Management Commentary
Paul J. Diaz, President and Chief Executive Officer of Kindred,
commented, “The combination of Kindred and RehabCare will provide
more opportunities for our patients, employees and other
stakeholders. Together, we will continue to deliver superior
clinical outcomes and expand our service offerings to better
transition patients home with a full and efficient recovery. We
believe the Merger will be highly accretive to earnings for Kindred
stockholders, provide significant long-term strategic benefits and
enhance our future growth prospects. The expansion of our size and
scale and the opportunities to integrate RehabCare’s LTAC
hospitals, IRFs and rehabilitation therapy contract business with
our operations will create a stronger company that is better
positioned to compete in an evolving and more integrated healthcare
environment. We expect that the combined company will achieve
operating synergies of approximately $40 million within a period of
two years following consummation of the acquisition, with $25
million expected in the first year after closing. We are
particularly excited about the opportunity to add RehabCare’s
services in our cluster markets and inpatient rehabilitation
services to our service offerings. Together, with our growing home
care and hospice businesses, the Merger offers our patients,
healthcare partners and customers an expanded continuum of services
and the opportunity for us to “Continue the Care” for our patients
and residents through an entire episode of treatment and
recovery.”
Appointment of New Directors and Officers
Kindred is also pleased to announce the appointment of Mr. John
Short, Ph.D., and Mr. Christopher Hjelm to the Kindred Board of
Directors. Dr. Short served as President and Chief Executive
Officer of RehabCare since May 2004 and as a director of RehabCare
since 1991. Mr. Hjelm served as director with RehabCare since 2007
and currently serves as Senior Vice President and Chief Information
Officer at The Kroger Company, where he has been employed since
2005. Prior to joining The Kroger Company, Mr. Hjelm served as the
Chief Information Officer for the Travel Distribution Services
division of Cendant between December 2004 and July 2005.

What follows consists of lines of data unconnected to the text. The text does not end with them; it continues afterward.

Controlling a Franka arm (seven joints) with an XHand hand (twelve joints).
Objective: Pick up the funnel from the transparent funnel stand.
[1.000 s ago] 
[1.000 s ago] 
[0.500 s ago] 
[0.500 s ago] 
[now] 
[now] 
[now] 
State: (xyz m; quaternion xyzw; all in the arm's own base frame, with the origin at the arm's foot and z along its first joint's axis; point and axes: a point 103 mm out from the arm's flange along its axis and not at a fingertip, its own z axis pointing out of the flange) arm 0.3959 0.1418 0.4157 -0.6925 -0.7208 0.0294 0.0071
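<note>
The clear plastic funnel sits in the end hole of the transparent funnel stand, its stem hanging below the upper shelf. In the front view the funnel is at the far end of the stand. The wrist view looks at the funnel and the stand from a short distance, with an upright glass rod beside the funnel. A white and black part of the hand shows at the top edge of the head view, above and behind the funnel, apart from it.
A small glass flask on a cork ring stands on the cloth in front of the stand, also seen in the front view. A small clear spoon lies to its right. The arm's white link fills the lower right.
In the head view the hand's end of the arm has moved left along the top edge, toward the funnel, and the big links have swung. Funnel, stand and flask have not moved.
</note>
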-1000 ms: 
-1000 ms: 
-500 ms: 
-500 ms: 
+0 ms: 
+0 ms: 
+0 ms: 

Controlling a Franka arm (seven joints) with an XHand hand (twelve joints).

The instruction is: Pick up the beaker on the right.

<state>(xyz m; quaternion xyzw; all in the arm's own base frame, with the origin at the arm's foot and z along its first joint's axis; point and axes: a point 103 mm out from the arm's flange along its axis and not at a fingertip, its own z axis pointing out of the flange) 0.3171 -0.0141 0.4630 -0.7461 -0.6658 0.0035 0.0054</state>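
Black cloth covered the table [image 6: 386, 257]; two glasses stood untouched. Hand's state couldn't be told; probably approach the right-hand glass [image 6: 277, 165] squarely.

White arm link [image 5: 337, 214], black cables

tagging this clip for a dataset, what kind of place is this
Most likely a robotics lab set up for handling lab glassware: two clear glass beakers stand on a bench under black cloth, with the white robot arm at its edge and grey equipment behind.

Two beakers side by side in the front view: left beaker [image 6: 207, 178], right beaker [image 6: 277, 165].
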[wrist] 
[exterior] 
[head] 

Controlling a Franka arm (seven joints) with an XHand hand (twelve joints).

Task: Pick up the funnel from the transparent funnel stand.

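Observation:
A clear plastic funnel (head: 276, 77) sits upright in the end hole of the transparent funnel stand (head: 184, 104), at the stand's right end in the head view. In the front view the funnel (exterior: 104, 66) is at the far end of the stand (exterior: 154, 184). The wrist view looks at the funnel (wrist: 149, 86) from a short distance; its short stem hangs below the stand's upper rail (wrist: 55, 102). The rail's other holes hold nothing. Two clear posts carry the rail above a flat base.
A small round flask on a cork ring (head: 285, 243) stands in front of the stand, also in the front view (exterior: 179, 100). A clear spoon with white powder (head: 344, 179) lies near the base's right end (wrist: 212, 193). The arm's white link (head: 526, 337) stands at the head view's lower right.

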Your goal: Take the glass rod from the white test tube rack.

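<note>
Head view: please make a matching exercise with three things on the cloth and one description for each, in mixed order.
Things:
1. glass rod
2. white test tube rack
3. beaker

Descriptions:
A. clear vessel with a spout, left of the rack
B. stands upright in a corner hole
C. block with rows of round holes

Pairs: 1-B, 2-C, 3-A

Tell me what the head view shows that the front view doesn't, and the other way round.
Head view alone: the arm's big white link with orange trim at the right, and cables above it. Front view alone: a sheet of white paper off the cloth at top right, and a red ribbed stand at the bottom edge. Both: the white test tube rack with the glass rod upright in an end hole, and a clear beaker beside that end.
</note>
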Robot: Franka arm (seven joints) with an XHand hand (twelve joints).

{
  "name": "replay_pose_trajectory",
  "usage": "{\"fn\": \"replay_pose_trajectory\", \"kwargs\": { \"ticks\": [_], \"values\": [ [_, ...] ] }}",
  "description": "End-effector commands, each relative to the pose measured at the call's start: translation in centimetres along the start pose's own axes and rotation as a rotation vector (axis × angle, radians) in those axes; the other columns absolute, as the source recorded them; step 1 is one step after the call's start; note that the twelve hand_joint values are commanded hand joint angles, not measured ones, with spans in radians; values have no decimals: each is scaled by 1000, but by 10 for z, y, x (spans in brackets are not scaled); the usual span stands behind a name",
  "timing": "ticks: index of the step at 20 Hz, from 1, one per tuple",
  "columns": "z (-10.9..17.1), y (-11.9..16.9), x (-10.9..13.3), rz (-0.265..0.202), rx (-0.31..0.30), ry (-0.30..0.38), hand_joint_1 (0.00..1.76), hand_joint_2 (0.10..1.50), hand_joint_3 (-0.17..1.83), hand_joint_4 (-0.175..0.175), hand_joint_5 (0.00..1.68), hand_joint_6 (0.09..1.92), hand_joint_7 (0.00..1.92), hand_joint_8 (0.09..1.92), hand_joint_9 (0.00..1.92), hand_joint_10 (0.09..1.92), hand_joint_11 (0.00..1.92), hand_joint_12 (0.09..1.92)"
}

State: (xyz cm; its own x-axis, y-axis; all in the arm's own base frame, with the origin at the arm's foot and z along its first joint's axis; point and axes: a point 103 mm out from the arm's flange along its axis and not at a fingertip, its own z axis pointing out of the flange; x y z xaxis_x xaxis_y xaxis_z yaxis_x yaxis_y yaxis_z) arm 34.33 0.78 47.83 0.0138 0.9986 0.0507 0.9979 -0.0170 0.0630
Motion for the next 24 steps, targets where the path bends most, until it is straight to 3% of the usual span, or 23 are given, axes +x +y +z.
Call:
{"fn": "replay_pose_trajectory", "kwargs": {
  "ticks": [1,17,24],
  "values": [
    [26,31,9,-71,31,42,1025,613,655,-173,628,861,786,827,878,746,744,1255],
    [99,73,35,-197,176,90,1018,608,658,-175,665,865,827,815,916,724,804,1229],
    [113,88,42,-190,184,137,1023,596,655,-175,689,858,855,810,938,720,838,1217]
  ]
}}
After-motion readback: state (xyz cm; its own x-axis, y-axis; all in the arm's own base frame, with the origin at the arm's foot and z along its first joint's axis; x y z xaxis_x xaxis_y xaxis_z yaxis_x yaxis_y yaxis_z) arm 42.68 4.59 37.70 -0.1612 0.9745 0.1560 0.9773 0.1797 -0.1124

Kindred also announced the appointment of three key senior
executives from RehabCare as officers of Kindred. Mr. Brock
Hardaway, former Executive Vice President, Operations for
RehabCare, will serve as Executive Vice President, Operations,
Hospital Division Southwest Region; Ms. Patricia M. Henry, former
Executive Vice President, Skilled Nursing and Rehabilitation
Services, will serve as Executive Vice President, SRS; and Ms. Mary
Pat Welc, former Senior Vice President, Operations, Hospital
Rehabilitation Services, will serve as Senior Vice President,
Operations, HRS. These three senior operators of RehabCare will
continue to manage substantially all of the RehabCare operations
acquired by Kindred.
Mr. Diaz commented, “I am also excited to welcome the dedicated
caregivers and colleagues from RehabCare to our team as we jointly
pursue the building of a great new company that is committed to
ensuring that our patients and residents continue to receive the
best care on their journey to recovery. We also have been fortunate
to add John Short and Chris Hjelm to our Board and look forward to
their contributions to our continued growth and success. Moreover,
the addition of Brock Hardaway, Pat Henry and Mary Pat Welc will
strengthen our management team and contribute to a smooth
operational transition.”
Forward-Looking Statements
This press release includes forward-looking statements within
the meaning of Section 27A of the Securities Act of 1933, as
amended, and Section 21E of the Securities Exchange Act of
1934, as amended. All statements regarding Kindred’s expected
future financial position, results of operations, cash flows,
financing plans, business strategy, budgets, capital expenditures,
competitive positions, growth opportunities, plans and objectives
of management and statements containing the words such as
“anticipate,” “approximate,” “believe,” “plan,” “estimate,”
“expect,” “project,” “could,” “should,” “will,” “intend,” “may” and
other similar expressions, are forward-looking statements.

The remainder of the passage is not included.